Before China became more Westernized it was impossible to direct do business with factories in China, you either had to go through their local Embassies which would arrange meetings for you or even easier get your connections built through Hong Kong. Hence so many products were branded through Hong Kong in the past and probably still today.

So if you look at CXG and Krypton more closely you have all the nucleus for the beginning of the Excalibur brand:

Krypton Regency, Challenge, Jupiter, Pioneer, Crusader, Comet, Alpha, etc etc..

All these are the nucleus on which Excalibur was based on.

Crusader = Excalibur Crusader, which morphed into Saber III & 4.
Legend,Challenger, Regency, morphed into Igor, Ivan, etc..
Probably even Alexandra is a morph from one of those, after all just remove the ponder from Regency, Challenge, Legend, Igor and Ivan and you end up with a similar strength to Alexandra.

All the above were highly configurable with multiple play style settings, it would not be too hard to work with these programs adding features and changing their style settings.

The Factory in China is still selling chess computers today.

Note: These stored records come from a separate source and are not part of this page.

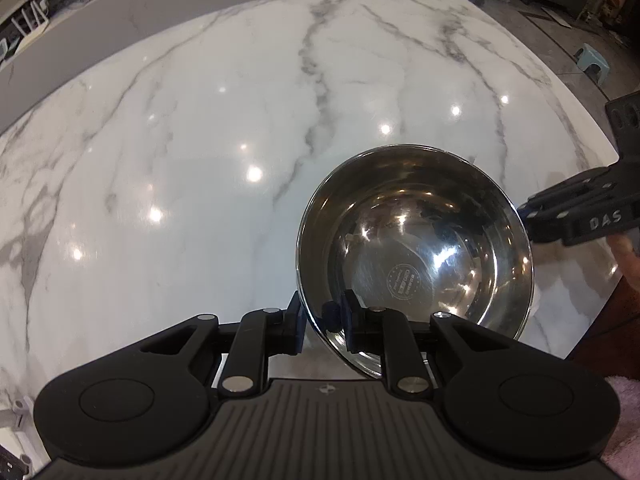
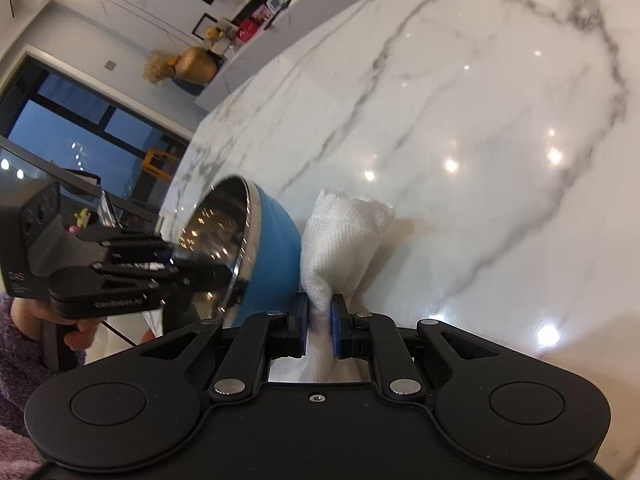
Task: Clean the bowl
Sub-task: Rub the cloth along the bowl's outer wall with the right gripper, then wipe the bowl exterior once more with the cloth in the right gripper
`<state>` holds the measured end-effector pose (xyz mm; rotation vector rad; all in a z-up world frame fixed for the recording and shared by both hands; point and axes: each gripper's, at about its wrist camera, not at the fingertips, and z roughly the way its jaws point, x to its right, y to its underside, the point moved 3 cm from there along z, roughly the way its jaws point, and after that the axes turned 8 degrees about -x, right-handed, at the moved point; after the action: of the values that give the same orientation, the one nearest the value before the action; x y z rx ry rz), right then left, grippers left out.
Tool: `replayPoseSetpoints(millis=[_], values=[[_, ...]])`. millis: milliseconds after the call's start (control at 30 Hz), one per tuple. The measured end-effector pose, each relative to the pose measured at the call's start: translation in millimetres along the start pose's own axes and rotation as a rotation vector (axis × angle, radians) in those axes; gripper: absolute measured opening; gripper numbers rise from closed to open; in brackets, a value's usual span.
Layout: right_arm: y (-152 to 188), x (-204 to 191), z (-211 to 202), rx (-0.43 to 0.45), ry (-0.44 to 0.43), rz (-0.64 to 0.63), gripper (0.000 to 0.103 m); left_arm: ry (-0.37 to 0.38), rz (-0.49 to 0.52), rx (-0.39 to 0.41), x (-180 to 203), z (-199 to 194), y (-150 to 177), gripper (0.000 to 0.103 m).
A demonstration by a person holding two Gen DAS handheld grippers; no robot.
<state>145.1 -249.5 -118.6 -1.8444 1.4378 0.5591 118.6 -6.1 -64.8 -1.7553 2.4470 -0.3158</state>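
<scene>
Black ribbed plastic fills the bottom of the left wrist view, where the left gripper has its blue-padded fingers pinched narrowly on the thin rim of the bowl, one pad outside the wall and one inside. That bowl sits lower right of centre in the frame: a round, deep vessel with a mirror-polished steel interior, a circular stamp on its flat bottom and bright points of lamp light in its curved wall. It is tilted, its mouth turned toward the camera, above a glossy white marble table veined in grey. At the right edge of the frame the other tool's black fingers reach close to the bowl's rim.

Seen from the right wrist, the right gripper has its jaws drawn close, squeezing a white cloth between the blue pads; the fabric is soft and waffle-textured, bunching into a loose folded tuft above the fingers. Just left of it the bowl shows a smooth matte blue outer shell with a bright chrome rim, tipped on its side. Whether cloth and shell touch cannot be told. A hand in a fuzzy purple sleeve grips the left tool's handle at the lower left.
</scene>
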Motion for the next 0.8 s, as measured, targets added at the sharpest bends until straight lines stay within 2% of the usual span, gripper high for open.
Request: replayPoseSetpoints(millis=[200, 267, 333, 467, 633, 800], values=[[7, 3, -4, 0.025, 0.001, 0.018, 0.012, -0.013, 0.017, 0.064, 2, -1, 7, 0.017], [10, 3, -7, 0.039, 0.017, 0.022, 0.015, -0.018, 0.006, 0.085, 2, -3, 8, 0.017], [13, 2, -12, 0.055, 0.039, 0.023, 0.024, -0.018, -0.018, 0.115, 2, -5, 9, 0.017], [18, -1, -19, 0.095, 0.043, 0.039, 0.025, -0.022, -0.073, 0.147, 1, -11, 12, 0.019], [30, -6, -21, 0.127, 0.016, 0.037, 0.025, -0.001, -0.126, 0.157, 6, -17, 17, 0.031], [31, -9, -15, 0.134, 0.048, 0.024, 0.025, 0.015, -0.166, 0.109, 8, -9, 22, 0.032]])
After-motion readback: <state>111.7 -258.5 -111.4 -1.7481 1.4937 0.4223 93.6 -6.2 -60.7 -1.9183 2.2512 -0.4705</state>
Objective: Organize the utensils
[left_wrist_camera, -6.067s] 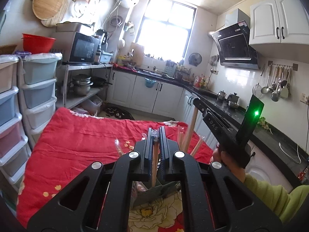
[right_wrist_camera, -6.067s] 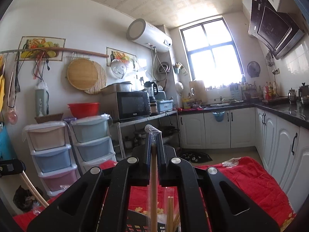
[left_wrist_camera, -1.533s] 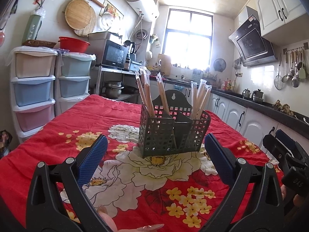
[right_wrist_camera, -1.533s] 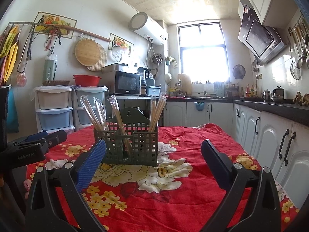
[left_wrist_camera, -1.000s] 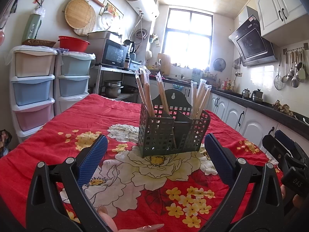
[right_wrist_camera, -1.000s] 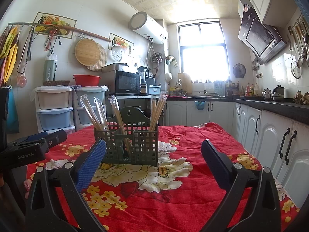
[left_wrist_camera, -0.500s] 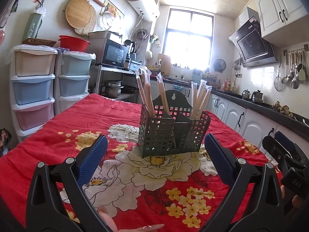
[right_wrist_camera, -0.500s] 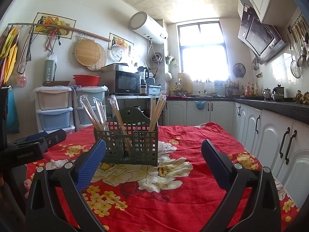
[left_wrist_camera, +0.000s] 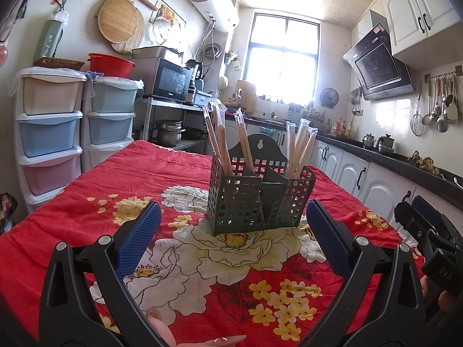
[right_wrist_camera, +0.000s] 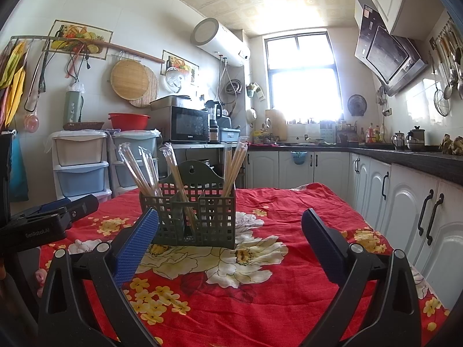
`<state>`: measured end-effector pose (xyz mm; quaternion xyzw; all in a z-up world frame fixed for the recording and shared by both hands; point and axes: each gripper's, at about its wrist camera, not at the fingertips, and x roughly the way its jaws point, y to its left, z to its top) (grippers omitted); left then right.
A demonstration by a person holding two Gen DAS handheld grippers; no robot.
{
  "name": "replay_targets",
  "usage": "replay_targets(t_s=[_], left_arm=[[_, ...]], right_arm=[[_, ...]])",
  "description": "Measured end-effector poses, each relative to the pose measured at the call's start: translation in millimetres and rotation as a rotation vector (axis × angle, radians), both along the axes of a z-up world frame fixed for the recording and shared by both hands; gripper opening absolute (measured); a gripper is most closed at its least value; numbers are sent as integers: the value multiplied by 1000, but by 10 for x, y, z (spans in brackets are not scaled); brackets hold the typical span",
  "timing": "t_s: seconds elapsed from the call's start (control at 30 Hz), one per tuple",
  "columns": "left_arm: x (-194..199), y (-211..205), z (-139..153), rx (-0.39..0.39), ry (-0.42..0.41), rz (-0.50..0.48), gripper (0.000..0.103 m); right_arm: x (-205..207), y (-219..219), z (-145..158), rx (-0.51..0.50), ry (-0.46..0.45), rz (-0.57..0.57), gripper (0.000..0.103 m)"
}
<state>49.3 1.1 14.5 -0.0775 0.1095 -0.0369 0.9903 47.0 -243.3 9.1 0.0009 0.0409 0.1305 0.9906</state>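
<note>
Both grippers [left_wrist_camera: 233, 228] [right_wrist_camera: 230, 231] released chopsticks [left_wrist_camera: 220, 141], withdrew, opened.

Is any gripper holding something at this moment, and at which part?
Nothing is held. The left gripper and the right gripper are both open and empty; the wrapped chopsticks stand in the utensil holder.

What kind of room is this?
A home kitchen, most likely: a black microwave sits on a metal shelf, steel ladles and strainers hang on the tiled wall, and white cupboards run under a dark counter.
</note>
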Motion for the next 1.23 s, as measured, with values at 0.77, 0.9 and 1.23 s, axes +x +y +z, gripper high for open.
replay_targets(t_s=[0.77, 0.9, 1.23], left_arm=[[96, -1, -73, -1, 61, 16, 92], [151, 85, -73, -18, 107, 25, 92], [1261, 1177, -101, 95, 489, 255, 92]], right_arm=[[6, -6, -11, 3, 3, -9, 97], [22, -38, 6, 20, 15, -37, 97], [1701, -760, 107, -105, 552, -307, 97]])
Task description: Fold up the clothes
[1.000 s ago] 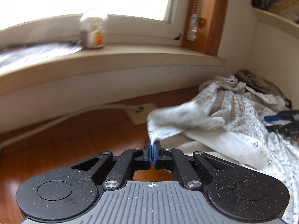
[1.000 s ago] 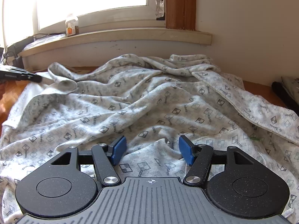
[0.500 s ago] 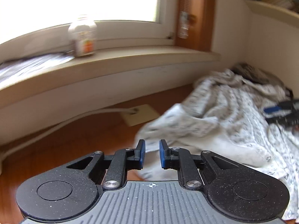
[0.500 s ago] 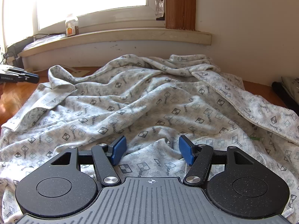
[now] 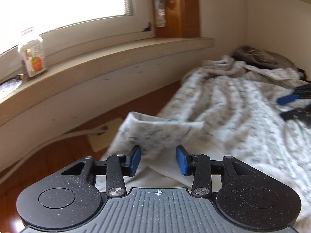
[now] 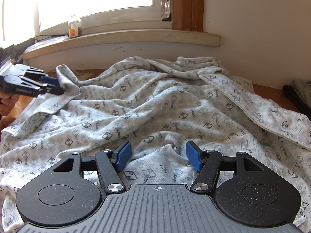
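Observation:
A crumpled white garment with a grey square print [image 6: 155,106] lies spread on the wooden floor; it fills the right of the left wrist view [image 5: 233,106]. A folded-over sleeve flap [image 5: 155,130] lies just ahead of my left gripper [image 5: 158,159], whose jaws are opening. The flap's tip reaches in between the pads, which do not press on it. The right wrist view shows that gripper [image 6: 56,86] at the flap [image 6: 66,81], far left. My right gripper [image 6: 158,155] hangs open over the garment's near part, seen also at the right edge [image 5: 291,104].
A jar [image 5: 33,58] stands on the windowsill [image 5: 116,58] under a bright window. A white cable and a beige pad [image 5: 103,136] lie on the floor by the wall. A dark patterned item [image 5: 262,58] sits behind the garment. A hand [image 6: 5,104] holds the left gripper.
The left gripper was shut on the sleeve's edge and has let it go, its jaws spreading. It carried the flap toward the garment's middle. The right gripper has not moved.

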`<state>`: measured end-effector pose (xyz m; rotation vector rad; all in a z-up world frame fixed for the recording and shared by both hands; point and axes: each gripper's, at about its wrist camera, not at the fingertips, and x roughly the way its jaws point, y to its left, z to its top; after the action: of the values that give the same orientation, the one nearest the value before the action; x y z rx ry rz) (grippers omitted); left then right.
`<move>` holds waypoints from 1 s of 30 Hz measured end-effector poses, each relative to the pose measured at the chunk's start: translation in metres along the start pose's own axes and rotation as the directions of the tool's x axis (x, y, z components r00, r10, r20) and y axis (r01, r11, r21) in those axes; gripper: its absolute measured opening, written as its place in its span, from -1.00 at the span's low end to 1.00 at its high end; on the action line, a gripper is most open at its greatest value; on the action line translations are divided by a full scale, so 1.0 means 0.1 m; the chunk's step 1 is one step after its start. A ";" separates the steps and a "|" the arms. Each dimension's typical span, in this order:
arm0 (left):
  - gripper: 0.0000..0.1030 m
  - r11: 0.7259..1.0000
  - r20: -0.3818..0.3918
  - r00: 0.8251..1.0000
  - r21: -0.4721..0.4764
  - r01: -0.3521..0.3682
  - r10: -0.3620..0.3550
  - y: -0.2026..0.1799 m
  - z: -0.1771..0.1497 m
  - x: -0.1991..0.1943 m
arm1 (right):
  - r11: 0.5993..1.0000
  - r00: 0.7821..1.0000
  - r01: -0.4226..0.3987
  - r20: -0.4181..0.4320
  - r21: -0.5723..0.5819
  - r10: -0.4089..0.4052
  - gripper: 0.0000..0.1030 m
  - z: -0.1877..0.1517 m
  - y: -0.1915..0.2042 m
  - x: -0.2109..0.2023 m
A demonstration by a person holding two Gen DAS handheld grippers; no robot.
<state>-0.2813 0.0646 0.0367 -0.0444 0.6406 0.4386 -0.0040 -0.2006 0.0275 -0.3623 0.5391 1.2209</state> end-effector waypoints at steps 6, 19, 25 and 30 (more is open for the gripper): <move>-1.00 0.997 0.029 1.000 -0.077 -0.004 0.006 0.29 -0.05 -0.10 | 1.000 1.000 0.000 0.000 0.001 0.000 0.21 0.00 0.00 0.00; 0.16 0.998 -0.001 1.000 0.067 -0.014 0.014 -0.20 0.07 0.10 | 1.000 1.000 -0.004 -0.002 -0.001 0.004 0.25 0.00 0.00 0.01; -0.09 0.997 -0.016 0.997 0.036 -0.073 0.073 -0.10 0.22 0.32 | 1.000 1.000 -0.006 -0.001 -0.001 0.006 0.25 0.00 0.00 0.00; -0.82 0.997 -0.002 0.997 0.004 -0.078 0.078 0.08 0.20 0.26 | 1.000 1.000 -0.007 0.000 0.000 0.007 0.25 0.00 0.00 0.00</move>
<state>-0.2548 0.0852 0.0379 -0.0166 0.6471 0.5130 -0.0041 -0.2008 0.0271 -0.3603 0.5409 1.2276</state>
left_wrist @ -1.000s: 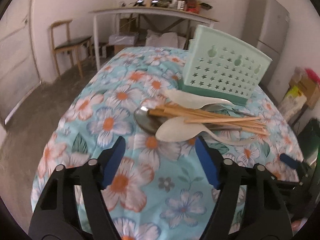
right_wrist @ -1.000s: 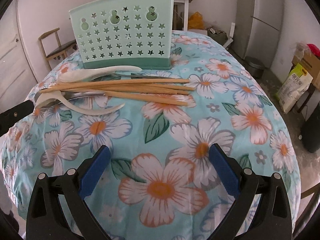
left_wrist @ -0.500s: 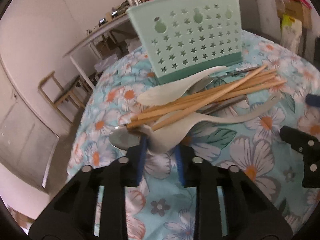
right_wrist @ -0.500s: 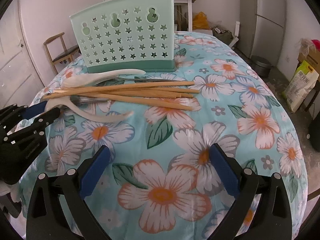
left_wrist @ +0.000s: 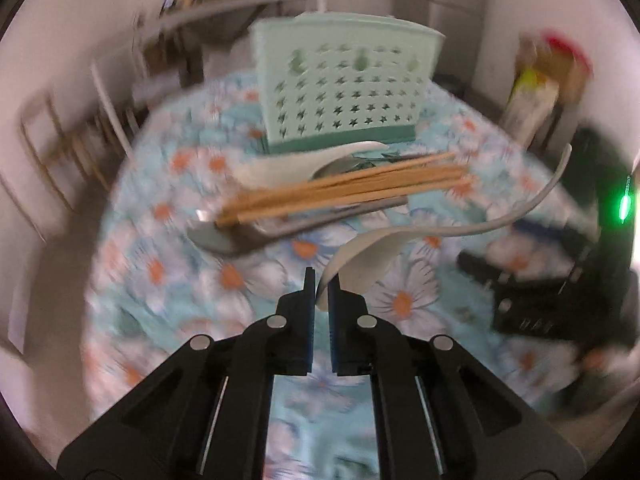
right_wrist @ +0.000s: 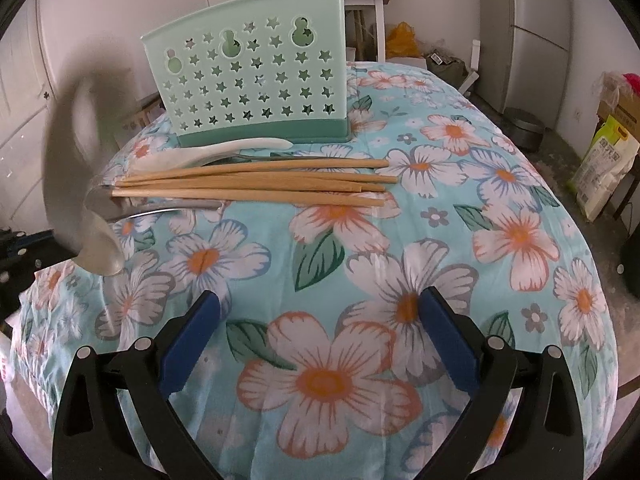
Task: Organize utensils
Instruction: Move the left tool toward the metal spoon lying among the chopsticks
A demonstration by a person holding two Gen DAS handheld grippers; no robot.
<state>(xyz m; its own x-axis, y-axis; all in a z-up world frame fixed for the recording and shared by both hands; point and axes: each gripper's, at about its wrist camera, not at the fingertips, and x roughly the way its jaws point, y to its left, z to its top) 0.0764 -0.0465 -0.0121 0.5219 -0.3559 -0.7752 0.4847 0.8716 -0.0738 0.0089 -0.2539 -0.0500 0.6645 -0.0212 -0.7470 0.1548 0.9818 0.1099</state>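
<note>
Pinching a white spoon [left_wrist: 374, 254] by its bowl – curved handle raised – left gripper [left_wrist: 319, 284] clamped narrow.

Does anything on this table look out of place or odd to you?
Mostly the utensils: wooden chopsticks, a white spoon and a metal spoon lie heaped on the tablecloth before the green holder. The left gripper pinches another white spoon by its bowl.

A: From where does the left wrist camera look?

B: From behind its own fingers, tilted down, close over the flowered turquoise tablecloth [left_wrist: 168, 280]. The mint-green perforated plastic holder [left_wrist: 344, 92] stands at 12 o'clock.

A: And the right one?

B: Also tilted down, near the cloth. Both views share the holder and the bundle of wooden chopsticks [right_wrist: 256, 184].
</note>
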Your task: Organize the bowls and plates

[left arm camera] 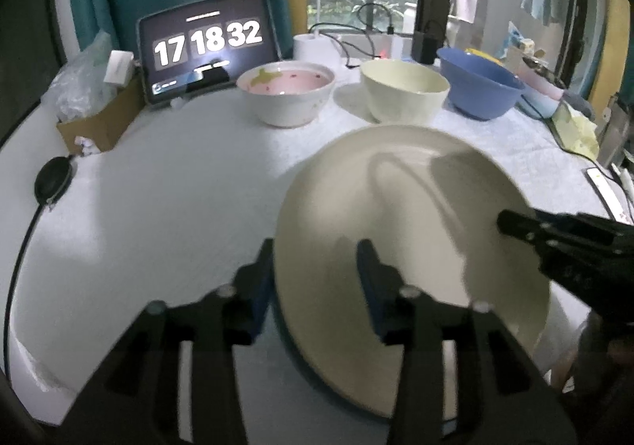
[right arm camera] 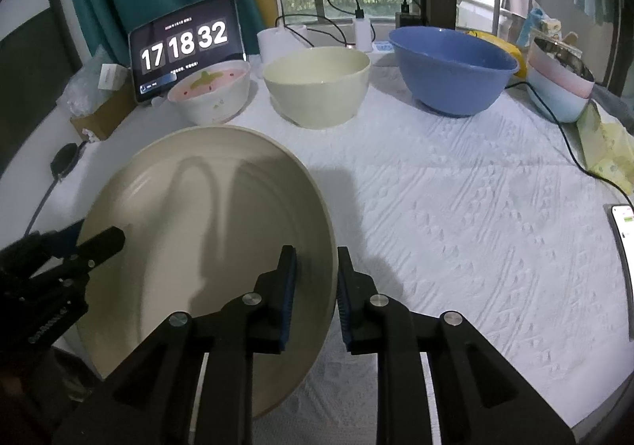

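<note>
A large cream plate (left arm camera: 416, 207) (right arm camera: 222, 199) lies near the table's front edge, with a dark teal edge (left arm camera: 301, 369) showing under its near side. My left gripper (left arm camera: 317, 274) is open and straddles the plate's left rim, one finger outside and one over the inside. In the right wrist view its fingers (right arm camera: 103, 241) reach in from the left. My right gripper (right arm camera: 317, 286) is shut on the plate's right rim, one pad on the inside and one on the outer edge. A pink-lined bowl (left arm camera: 287, 96), a cream bowl (left arm camera: 404, 92) and a blue bowl (left arm camera: 479, 88) stand in a row behind.
A tablet showing a clock (left arm camera: 208, 44) leans at the back left beside a cardboard box (left arm camera: 99, 120). A black puck with a cable (left arm camera: 53, 181) lies at the left. Stacked pastel bowls (right arm camera: 558, 84) and a phone (right arm camera: 624, 239) sit at the right, on the white cloth (right arm camera: 455, 207).
</note>
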`<state>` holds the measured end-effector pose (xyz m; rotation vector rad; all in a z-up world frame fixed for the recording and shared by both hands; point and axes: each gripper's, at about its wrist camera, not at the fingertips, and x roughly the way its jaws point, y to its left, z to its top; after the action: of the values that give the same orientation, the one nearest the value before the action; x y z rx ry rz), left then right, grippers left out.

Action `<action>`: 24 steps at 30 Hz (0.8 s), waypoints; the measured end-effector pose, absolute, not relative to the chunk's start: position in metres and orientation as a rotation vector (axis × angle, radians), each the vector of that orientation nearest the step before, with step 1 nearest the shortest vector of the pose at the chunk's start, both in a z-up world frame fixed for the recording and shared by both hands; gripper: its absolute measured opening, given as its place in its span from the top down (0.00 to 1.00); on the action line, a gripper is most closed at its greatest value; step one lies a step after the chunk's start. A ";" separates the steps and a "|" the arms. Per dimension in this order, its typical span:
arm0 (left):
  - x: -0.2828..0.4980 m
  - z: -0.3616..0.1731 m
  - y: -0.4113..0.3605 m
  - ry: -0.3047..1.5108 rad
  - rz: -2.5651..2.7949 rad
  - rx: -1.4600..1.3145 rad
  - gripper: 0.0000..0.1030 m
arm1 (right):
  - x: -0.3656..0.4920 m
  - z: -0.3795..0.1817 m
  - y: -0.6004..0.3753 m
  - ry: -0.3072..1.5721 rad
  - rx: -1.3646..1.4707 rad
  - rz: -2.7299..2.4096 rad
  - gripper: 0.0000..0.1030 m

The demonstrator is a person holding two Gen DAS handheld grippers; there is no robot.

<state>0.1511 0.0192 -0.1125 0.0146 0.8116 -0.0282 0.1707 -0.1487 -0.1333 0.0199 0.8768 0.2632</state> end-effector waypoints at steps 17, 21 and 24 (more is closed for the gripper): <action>0.156 -0.128 0.041 0.834 0.025 -0.046 0.53 | 0.176 -0.143 -0.151 0.919 0.042 0.264 0.69; 0.164 -0.136 0.051 0.866 0.019 -0.099 0.47 | 0.178 -0.146 -0.151 0.928 0.060 0.274 0.60; 0.168 -0.139 0.055 0.886 -0.021 -0.163 0.47 | 0.180 -0.147 -0.153 0.933 0.079 0.280 0.59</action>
<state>0.1681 0.0547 -0.1386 -0.1630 0.8862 -0.0209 0.1797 -0.1533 -0.1472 0.0791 0.9331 0.2796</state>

All you have to do is give them an order with a minimum quantity of 1000 pieces.

I tend to think that Ron Nelson's preoccupation at Excalibur was more in the area of game development ie. in the areas of design and features, testing etc In this area I am sure he and his team did a lot of development to ensure that the computers looked and SEEMED different every year when they were repackaged with the same few base highly configurable chess programs.

Saitek, through owning Mephisto owns Fidelity it would have been a law suit waiting to happen if Excalibur were to take old Fidelity products. That is very unlikely.

Best regards,

Nick
What a nonsense.
Legend is not igor,
I wonder why you still don't see this.
What seems like a fairy tale today may be reality tomorrow.
Here we have a fairy tale of the day after tomorrow....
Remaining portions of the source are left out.